WHAT THE TASK REQUIRES - The listing is to be repeated exactly, and its pictures are to be left out.

INPUT DATA -
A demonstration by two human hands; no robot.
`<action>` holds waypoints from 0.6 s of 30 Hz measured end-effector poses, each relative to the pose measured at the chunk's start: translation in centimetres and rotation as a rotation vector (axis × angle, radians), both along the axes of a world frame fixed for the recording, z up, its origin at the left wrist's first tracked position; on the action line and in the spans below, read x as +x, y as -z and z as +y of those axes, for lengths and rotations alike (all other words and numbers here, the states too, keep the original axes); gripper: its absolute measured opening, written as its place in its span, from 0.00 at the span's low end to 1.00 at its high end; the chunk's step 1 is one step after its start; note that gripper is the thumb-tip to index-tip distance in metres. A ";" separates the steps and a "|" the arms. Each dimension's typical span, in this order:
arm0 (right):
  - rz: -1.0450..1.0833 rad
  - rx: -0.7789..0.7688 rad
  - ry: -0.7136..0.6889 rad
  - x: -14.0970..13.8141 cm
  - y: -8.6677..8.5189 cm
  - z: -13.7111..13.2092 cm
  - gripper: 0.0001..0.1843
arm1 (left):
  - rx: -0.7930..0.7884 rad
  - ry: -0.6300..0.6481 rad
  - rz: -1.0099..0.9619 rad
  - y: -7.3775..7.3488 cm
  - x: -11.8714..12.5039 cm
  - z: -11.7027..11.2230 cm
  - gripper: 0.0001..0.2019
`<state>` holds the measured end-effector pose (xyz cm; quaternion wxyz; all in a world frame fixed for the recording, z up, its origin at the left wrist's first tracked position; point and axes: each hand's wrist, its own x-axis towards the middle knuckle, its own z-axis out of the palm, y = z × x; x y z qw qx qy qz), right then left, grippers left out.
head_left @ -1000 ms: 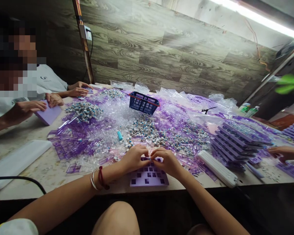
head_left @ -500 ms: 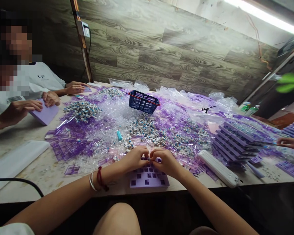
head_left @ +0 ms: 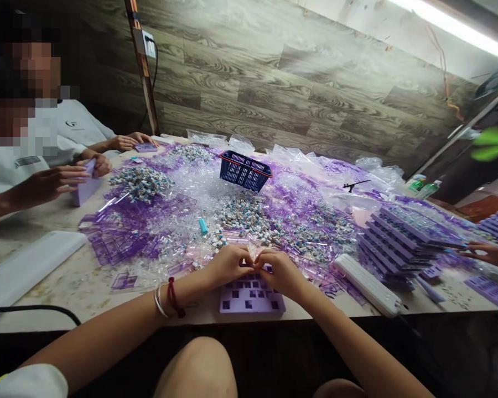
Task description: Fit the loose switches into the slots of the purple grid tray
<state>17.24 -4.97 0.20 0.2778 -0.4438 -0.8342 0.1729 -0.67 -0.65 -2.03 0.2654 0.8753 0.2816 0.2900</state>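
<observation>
My left hand (head_left: 229, 264) and my right hand (head_left: 279, 271) meet fingertip to fingertip over the far edge of a lilac tray (head_left: 252, 297) with square holes, near the table's front edge. Both pinch something small between them that I cannot make out. A red cord and silver bangles (head_left: 168, 299) circle my left wrist. Just beyond my hands lies a heap of small grey and blue parts (head_left: 269, 224) on clear and purple plastic.
A dark blue basket (head_left: 244, 172) stands mid-table. A stack of purple trays (head_left: 402, 239) and a white bar (head_left: 367, 283) lie right. Another person at the left holds a lilac tray (head_left: 85, 185); a further hand (head_left: 487, 253) reaches in at right. White foam (head_left: 27, 267) lies left.
My hands stay pinched together over the tray, barely shifting. The person at the left has tilted their lilac tray up on edge. The hand at right moved slightly.
</observation>
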 end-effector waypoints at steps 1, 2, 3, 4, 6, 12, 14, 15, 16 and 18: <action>0.003 0.004 0.006 -0.1 -0.1 0.0 0.11 | 0.008 0.017 -0.017 -0.1 0.0 0.0 0.02; 0.004 0.005 0.010 -0.2 -0.2 0.1 0.11 | 0.013 0.035 -0.031 -0.2 0.1 0.1 0.02; 0.000 0.001 0.010 -0.2 -0.3 0.1 0.11 | 0.015 0.053 -0.037 -0.2 0.2 0.2 0.02; -0.010 -0.009 0.007 -0.3 -0.5 0.3 0.11 | 0.013 0.073 -0.033 -0.3 0.3 0.2 0.02; -0.049 -0.043 0.001 -0.3 -0.7 0.8 0.13 | -0.004 0.110 -0.006 -0.5 0.4 0.5 0.02; -0.187 -0.185 -0.003 -0.2 -1.3 2.4 0.12 | -0.044 0.190 0.022 -0.1 0.5 1.7 0.05; -0.184 -0.162 0.039 -0.5 -1.2 2.0 0.12 | -0.020 0.190 0.010 0.2 0.4 1.8 0.05; -0.177 -0.134 0.071 -0.7 -1.1 1.6 0.12 | 0.000 0.185 0.009 0.3 0.4 1.8 0.05; -0.164 -0.095 0.108 -0.8 -1.0 1.2 0.13 | 0.019 0.182 0.014 0.3 0.4 1.7 0.05; -0.137 -0.058 0.141 -1.2 -0.7 0.4 0.13 | 0.044 0.165 0.032 0.3 0.2 1.5 0.06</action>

RESPONSE TO THE TASK -
A demonstration by two human hands; no robot.
`<action>` holds waypoints from 0.6 s of 30 Hz measured end-effector poses, each relative to the pose measured at the chunk's start: translation in centimetres and rotation as a rotation vector (axis × angle, radians), both along the axes of a world frame fixed for the recording, z up, its origin at the left wrist's first tracked position; on the action line and in the spans below, read x as +x, y as -z and z as +y of those axes, for lengths and rotations alike (all other words and numbers here, the states too, keep the original axes); gripper: its absolute measured opening, written as its place in its span, from 0.00 at the span's low end to 1.00 at its high end; the chunk's step 1 is one step after its start; note that gripper is the thumb-tip to index-tip distance in metres. A ";" separates the steps and a "|" the arms. Each dimension's typical span, in this order:
arm0 (right):
  - rz: -1.0450..1.0833 rad
  - rx: -0.7789..0.7688 rad
  - ry: -0.7136..0.6889 rad
  - x: -14.0970..13.8141 cm
  - y: -8.6677..8.5189 cm
  - z: -13.7111..13.2092 cm
  - gripper: 0.0001..0.1843
arm1 (left):
  - rx: -0.7930..0.7884 rad
  - ry: -0.6300..0.6481 rad
  - rz: -1.0099..0.9619 rad
  - y: -7.3775..7.3488 cm
  - x: -11.8714..12.5039 cm
  - z: -11.7027..11.2230 cm
  - gripper: 0.0001..0.2019
`<state>` holds the measured end-effector pose (xyz cm; quaternion wxyz; all in a world frame fixed for the recording, z up, its origin at the left wrist's first tracked position; point and axes: each hand's wrist, its own x-axis towards the middle knuckle, its own z-axis out of the palm, y = z × x; x y z qw qx qy qz), right then left, grippers left out.
head_left @ -1000 ms: 
head_left @ -500 ms: 
head_left @ +0 ms: 
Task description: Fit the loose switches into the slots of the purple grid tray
<state>17.24 -4.97 0.20 0.2778 -0.4438 -0.8342 0.1729 -0.67 -0.65 -2.03 0.2654 0.8753 0.2816 0.2900</state>
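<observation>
My left hand (head_left: 229, 264) and my right hand (head_left: 279, 271) meet fingertip to fingertip over the far edge of a lilac tray (head_left: 252, 297) with square holes, near the table's front edge. Both pinch something small between them that I cannot make out. A red cord and silver bangles (head_left: 168, 299) circle my left wrist. Just beyond my hands lies a heap of small grey and blue parts (head_left: 269, 224) on clear and purple plastic.
A dark blue basket (head_left: 244, 172) stands mid-table. A stack of purple trays (head_left: 402, 239) and a white bar (head_left: 367, 283) lie right. Another person at the left holds a lilac tray (head_left: 85, 185); a further hand (head_left: 487, 253) reaches in at right. White foam (head_left: 27, 267) lies left.
My hands stay pinched together over the tray, barely shifting. The person at the left has tilted their lilac tray up on edge. The hand at right moved slightly.
</observation>
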 end-effector waypoints at steps 1, 2, 3, 4, 6, 12, 14, 15, 16 and 18: <action>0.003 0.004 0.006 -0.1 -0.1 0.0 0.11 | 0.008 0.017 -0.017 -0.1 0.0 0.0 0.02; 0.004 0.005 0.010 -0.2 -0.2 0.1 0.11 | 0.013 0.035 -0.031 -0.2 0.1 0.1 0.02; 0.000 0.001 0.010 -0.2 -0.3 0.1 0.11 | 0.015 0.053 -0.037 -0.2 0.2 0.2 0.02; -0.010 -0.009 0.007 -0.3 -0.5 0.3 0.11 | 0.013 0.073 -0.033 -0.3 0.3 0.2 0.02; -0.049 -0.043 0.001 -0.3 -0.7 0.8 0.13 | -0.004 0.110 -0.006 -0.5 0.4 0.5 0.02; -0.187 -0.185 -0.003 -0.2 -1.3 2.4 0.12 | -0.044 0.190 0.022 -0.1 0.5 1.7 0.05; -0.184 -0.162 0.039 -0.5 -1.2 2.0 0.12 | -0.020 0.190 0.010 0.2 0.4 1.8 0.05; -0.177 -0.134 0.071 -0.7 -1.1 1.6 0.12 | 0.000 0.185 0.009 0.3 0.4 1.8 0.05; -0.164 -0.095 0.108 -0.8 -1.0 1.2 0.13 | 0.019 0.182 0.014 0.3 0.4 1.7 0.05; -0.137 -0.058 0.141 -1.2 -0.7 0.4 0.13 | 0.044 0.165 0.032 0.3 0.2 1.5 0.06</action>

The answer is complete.